[Instructions for the task]: Wherever the word "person" shows up in the data, report the line it sits in.

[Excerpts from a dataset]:
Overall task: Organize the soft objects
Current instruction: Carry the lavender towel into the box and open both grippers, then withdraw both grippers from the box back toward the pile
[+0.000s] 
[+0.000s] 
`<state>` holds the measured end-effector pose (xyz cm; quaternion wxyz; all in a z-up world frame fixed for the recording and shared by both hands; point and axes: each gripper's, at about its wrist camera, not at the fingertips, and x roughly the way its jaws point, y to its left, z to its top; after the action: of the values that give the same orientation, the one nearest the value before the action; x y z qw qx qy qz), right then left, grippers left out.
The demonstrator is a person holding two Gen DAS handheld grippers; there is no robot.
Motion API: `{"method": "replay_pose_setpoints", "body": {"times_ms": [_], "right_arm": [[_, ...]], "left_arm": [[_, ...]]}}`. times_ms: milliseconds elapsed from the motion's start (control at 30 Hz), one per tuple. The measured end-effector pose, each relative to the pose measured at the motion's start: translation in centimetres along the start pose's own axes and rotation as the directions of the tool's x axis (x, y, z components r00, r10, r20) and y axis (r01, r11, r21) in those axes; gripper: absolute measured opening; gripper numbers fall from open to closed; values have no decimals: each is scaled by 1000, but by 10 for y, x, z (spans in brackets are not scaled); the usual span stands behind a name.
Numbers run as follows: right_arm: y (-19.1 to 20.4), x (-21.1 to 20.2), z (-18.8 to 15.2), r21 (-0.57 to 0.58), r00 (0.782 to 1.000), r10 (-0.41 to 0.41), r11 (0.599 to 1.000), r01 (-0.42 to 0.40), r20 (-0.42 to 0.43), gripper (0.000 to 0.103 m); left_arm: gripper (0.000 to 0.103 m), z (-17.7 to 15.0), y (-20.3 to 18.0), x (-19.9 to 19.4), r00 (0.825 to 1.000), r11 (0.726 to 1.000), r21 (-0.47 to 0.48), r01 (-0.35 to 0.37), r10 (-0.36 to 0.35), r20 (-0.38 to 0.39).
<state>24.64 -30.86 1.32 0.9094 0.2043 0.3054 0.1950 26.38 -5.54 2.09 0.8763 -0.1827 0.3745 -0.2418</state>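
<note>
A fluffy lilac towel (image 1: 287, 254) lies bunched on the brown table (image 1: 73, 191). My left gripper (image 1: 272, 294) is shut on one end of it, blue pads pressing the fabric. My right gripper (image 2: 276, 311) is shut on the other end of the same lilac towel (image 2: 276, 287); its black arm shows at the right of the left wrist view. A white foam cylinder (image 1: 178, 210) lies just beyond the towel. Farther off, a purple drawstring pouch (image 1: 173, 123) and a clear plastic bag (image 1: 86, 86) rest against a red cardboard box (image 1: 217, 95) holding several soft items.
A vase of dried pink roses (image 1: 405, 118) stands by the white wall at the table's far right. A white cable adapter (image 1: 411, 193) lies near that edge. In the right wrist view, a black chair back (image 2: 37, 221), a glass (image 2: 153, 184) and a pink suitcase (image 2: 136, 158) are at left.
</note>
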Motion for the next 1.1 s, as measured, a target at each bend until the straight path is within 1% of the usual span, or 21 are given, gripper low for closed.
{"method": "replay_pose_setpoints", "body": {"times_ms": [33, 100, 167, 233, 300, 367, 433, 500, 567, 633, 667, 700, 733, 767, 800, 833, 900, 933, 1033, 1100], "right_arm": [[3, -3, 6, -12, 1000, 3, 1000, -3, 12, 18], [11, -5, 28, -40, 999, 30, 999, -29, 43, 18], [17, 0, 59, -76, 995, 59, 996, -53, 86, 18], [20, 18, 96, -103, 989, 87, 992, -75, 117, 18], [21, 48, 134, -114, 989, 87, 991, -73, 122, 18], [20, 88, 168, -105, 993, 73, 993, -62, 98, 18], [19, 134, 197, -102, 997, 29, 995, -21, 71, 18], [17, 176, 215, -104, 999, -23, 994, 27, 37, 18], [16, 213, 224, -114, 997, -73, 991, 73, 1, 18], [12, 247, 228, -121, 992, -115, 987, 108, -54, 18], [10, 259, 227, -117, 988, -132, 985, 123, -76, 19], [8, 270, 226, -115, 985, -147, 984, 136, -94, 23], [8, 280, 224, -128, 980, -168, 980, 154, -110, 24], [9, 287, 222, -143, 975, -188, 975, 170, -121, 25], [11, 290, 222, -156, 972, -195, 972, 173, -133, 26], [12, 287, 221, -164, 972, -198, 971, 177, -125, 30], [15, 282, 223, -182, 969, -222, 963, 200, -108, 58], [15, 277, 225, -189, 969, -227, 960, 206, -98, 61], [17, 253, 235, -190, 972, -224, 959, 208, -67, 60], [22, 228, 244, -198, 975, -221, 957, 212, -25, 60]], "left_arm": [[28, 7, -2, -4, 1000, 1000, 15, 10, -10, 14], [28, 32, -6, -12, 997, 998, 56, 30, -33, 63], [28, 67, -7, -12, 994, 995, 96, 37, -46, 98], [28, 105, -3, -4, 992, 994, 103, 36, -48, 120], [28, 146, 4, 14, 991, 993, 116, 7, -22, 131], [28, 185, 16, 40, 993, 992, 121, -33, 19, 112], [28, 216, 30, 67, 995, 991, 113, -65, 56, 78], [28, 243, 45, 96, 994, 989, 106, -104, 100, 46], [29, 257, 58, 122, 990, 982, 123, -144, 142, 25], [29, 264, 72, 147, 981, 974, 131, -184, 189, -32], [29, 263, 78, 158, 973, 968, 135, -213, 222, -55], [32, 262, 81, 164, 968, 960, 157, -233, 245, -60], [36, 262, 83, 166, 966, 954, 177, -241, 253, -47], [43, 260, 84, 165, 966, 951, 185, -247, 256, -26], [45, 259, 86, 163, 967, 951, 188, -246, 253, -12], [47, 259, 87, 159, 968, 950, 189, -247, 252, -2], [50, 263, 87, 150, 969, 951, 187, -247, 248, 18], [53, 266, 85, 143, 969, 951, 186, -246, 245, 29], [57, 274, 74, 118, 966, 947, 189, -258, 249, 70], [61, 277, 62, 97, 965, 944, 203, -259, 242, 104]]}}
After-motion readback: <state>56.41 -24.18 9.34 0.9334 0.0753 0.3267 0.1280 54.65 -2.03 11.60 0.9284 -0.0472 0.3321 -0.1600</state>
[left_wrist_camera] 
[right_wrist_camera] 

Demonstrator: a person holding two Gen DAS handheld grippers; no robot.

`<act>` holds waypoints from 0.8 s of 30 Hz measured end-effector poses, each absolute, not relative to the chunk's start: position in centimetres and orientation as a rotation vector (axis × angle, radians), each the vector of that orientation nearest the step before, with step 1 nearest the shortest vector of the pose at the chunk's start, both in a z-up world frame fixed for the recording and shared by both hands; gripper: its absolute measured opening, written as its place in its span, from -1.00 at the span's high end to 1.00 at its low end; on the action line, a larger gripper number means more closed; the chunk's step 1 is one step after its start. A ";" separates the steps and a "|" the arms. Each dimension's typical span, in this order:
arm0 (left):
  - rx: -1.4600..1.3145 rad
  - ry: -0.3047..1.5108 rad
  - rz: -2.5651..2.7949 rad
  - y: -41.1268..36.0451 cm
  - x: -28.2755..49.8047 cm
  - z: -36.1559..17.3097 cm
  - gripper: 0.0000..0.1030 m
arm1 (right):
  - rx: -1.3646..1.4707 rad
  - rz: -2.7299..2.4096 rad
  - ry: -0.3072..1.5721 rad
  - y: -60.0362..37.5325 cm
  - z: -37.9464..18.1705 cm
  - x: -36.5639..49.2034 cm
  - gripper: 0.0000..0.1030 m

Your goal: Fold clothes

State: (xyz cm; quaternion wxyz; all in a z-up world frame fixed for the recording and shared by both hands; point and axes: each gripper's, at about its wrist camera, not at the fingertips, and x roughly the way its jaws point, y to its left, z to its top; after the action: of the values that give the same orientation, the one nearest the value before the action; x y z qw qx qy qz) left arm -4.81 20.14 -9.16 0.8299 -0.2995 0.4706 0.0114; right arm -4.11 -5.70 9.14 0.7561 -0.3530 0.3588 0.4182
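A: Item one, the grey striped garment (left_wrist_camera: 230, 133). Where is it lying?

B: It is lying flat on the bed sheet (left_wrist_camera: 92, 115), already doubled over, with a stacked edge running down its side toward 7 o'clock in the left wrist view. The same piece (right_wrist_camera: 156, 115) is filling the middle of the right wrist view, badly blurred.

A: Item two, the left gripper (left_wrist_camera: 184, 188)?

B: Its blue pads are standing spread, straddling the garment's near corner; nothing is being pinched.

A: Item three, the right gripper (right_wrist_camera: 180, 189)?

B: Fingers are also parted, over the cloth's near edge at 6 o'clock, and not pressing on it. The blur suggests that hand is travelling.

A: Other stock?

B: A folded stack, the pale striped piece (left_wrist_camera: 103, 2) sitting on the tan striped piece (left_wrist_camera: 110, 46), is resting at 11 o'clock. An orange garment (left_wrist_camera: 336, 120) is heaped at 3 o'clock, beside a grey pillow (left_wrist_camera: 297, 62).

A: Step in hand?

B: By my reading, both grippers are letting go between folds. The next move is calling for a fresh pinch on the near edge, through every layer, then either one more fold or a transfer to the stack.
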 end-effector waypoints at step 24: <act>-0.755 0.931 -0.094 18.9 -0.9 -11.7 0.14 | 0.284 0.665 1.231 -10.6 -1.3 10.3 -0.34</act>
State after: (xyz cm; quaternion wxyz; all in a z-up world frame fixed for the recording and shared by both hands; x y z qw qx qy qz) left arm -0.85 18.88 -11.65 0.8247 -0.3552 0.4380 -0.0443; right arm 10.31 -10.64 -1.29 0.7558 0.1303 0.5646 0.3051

[Task answer]:
The demonstrator is a person holding two Gen DAS handheld grippers; there is no robot.
Demonstrator: a person holding two Gen DAS handheld grippers; no robot.

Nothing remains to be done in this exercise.